◆ REQUIRED ACTION ◆
Repeat exactly the lines of the entries below from the one with "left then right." through the one with "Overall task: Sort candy", both ends included, and nothing else.

◆ MATERIALS PROVIDED ◆
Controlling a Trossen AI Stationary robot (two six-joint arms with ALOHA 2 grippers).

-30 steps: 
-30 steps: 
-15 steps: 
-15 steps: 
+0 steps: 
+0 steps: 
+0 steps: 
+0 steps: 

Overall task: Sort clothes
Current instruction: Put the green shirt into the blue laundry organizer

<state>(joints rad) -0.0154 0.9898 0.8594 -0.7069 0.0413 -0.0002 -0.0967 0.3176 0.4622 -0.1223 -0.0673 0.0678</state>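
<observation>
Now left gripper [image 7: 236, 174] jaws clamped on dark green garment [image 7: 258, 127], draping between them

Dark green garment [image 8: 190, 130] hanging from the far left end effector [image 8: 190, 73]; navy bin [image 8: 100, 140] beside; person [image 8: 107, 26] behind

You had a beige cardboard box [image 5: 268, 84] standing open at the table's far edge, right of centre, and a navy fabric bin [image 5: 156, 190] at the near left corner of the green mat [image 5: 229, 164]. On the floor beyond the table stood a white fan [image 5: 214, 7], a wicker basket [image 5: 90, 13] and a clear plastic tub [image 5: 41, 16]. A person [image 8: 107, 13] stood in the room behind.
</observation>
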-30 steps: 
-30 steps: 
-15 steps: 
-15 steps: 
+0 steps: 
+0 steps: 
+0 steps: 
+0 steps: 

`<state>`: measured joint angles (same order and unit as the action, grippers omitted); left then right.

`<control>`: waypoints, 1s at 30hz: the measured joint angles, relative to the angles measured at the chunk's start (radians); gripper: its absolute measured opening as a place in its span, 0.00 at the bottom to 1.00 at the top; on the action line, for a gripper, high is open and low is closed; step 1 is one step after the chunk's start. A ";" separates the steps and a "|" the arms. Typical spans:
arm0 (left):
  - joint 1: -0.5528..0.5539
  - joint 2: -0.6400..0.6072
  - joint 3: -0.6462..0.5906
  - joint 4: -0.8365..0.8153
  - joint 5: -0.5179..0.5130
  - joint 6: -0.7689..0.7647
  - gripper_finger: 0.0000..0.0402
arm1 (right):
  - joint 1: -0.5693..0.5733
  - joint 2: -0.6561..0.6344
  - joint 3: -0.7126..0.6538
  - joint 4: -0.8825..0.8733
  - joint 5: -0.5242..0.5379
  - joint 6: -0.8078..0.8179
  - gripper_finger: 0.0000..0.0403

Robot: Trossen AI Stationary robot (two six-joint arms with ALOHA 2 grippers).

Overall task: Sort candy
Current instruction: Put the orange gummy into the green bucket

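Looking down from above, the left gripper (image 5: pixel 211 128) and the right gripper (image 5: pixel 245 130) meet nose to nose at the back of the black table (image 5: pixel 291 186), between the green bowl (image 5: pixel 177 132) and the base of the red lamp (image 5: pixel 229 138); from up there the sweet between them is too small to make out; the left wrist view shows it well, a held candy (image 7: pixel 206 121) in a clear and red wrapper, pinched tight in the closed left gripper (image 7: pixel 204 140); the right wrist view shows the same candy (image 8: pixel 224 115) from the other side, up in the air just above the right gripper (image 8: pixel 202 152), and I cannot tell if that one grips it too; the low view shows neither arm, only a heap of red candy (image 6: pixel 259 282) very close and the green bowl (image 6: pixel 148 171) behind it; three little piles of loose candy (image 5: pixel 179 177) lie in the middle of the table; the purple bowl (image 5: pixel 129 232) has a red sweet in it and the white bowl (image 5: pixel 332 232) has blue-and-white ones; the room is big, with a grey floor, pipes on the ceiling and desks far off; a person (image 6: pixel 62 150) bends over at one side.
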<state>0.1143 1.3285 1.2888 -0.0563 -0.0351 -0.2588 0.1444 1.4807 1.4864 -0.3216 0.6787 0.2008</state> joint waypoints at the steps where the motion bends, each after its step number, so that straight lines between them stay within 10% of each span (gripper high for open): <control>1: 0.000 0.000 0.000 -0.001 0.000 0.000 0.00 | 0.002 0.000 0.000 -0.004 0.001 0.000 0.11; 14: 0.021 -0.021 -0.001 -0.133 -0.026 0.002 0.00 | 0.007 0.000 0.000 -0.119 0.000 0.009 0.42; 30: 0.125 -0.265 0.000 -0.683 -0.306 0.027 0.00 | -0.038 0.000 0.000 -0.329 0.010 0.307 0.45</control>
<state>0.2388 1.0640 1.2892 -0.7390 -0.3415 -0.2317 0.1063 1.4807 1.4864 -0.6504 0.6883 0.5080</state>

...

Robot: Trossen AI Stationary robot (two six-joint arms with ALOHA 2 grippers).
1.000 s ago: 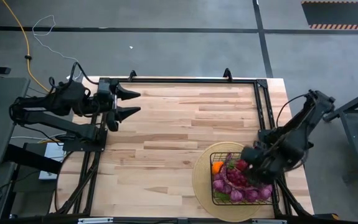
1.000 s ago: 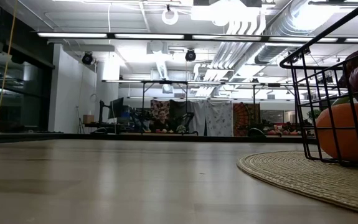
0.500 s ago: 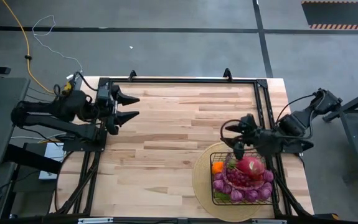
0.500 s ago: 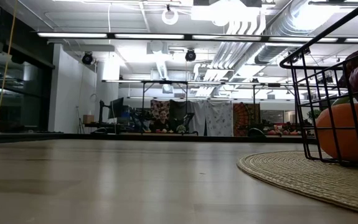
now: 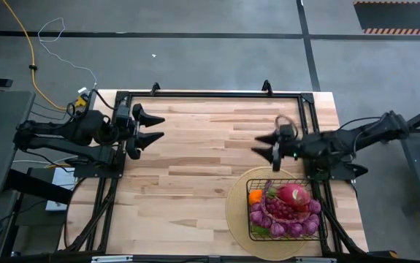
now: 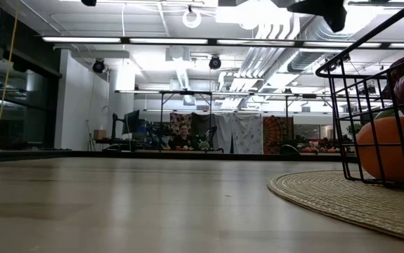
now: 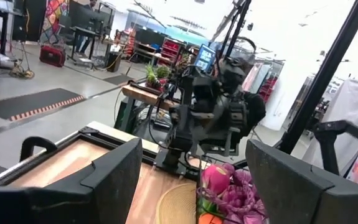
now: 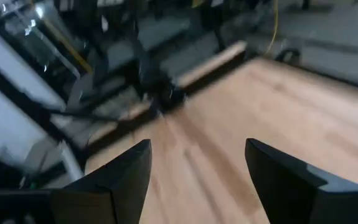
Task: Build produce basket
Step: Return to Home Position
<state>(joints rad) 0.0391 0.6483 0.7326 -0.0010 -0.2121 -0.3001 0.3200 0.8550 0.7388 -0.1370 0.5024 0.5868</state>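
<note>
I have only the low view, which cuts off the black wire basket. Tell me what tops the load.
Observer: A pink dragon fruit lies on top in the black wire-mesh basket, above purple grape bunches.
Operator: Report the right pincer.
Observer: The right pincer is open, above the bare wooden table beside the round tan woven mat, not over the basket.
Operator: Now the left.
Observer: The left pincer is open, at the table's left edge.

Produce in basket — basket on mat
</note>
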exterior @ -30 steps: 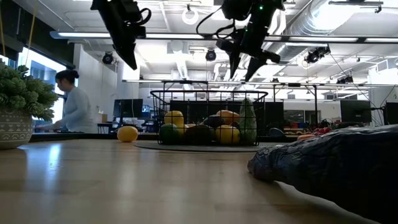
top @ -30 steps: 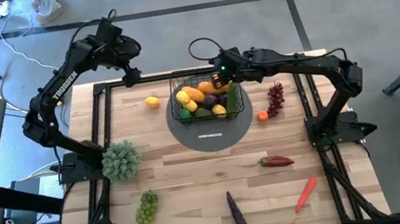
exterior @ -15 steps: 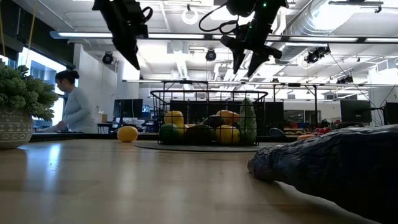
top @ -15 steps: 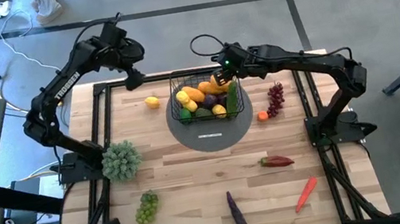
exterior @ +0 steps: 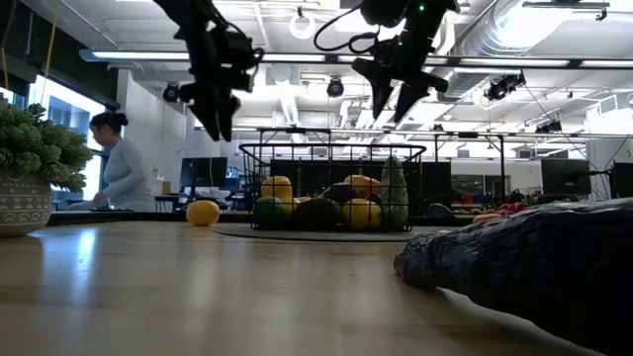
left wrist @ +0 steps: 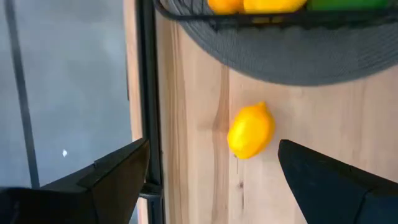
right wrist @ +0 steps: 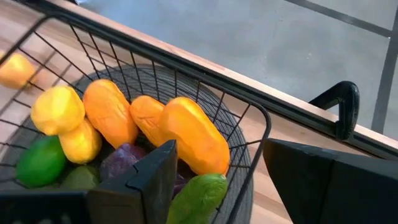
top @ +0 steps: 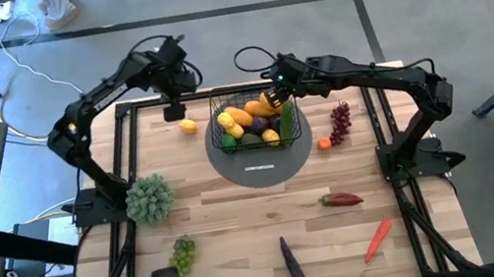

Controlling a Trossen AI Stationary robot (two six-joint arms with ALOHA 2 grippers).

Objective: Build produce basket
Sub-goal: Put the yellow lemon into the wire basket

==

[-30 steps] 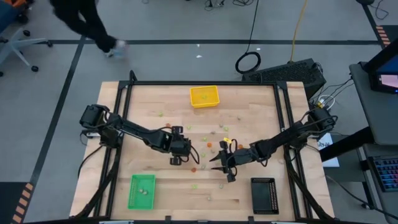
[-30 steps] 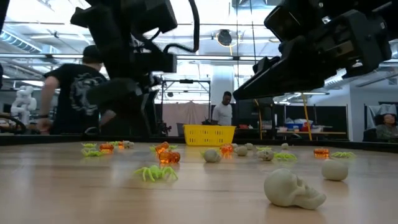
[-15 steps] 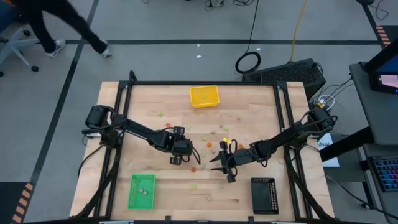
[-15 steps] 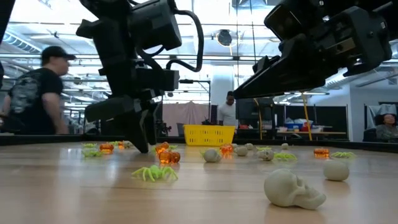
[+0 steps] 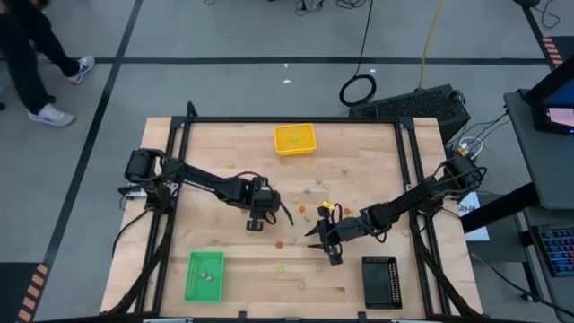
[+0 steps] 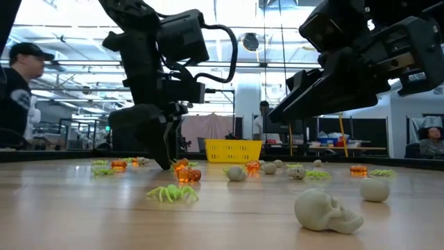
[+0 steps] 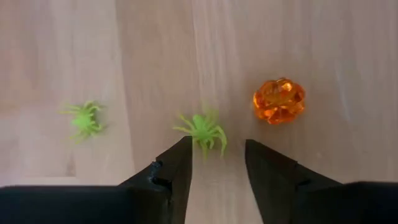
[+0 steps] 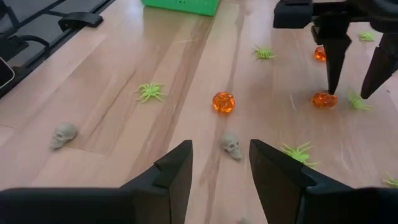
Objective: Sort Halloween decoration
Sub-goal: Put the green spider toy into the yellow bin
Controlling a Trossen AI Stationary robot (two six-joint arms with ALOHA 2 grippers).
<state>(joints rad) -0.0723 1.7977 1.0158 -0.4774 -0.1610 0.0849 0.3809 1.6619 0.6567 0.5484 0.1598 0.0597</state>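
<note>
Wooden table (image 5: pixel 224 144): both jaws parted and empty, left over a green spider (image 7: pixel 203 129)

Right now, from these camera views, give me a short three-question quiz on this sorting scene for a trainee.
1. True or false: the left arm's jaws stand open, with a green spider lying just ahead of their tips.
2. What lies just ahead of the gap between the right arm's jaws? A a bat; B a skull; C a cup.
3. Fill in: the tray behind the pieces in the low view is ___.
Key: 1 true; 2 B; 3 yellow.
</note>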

◆ EXERCISE ANSWER ◆
`<state>`: measured joint angles (same order and unit as the action, grippers omitted); left then right.

`<control>`: waypoints, 1s at 30hz: the measured joint angles, relative to the angles measured at the chunk's start (radians); gripper: its absolute measured opening as a place in its span, 0.00 at the bottom to 1.00 at the top; on the action line, for a gripper, high is open and low is closed; step 1 is one step after the chunk's start. A ";" separates the steps and a "|" the arms. Typical spans:
arm0 (left):
  - joint 1: -0.5528..0.5539
  - joint 2: -0.6400..0.6072
  - joint 3: -0.6462..0.5906
  - joint 4: -0.8365..0.8153
  - joint 5: -0.5179..0.5130
  - joint 6: -0.7689..0.7647
  - gripper_finger: 0.0000..0.0402
arm1 (right):
  - joint 1: -0.5693..0.5733
  - joint 2: -0.6561..0.6344
  - joint 3: -0.7126..0.6538
  - joint 4: -0.8825..0.8733
  - joint 5: -0.5242..0.5379
  - joint 6: -0.8078..0.8179
  - gripper_finger: 0.0000..0.0403

Robot: Trossen AI Stationary robot (two six-joint arms with ALOHA 2 grippers).

Overall task: Sort candy

Nothing remains to add to the output.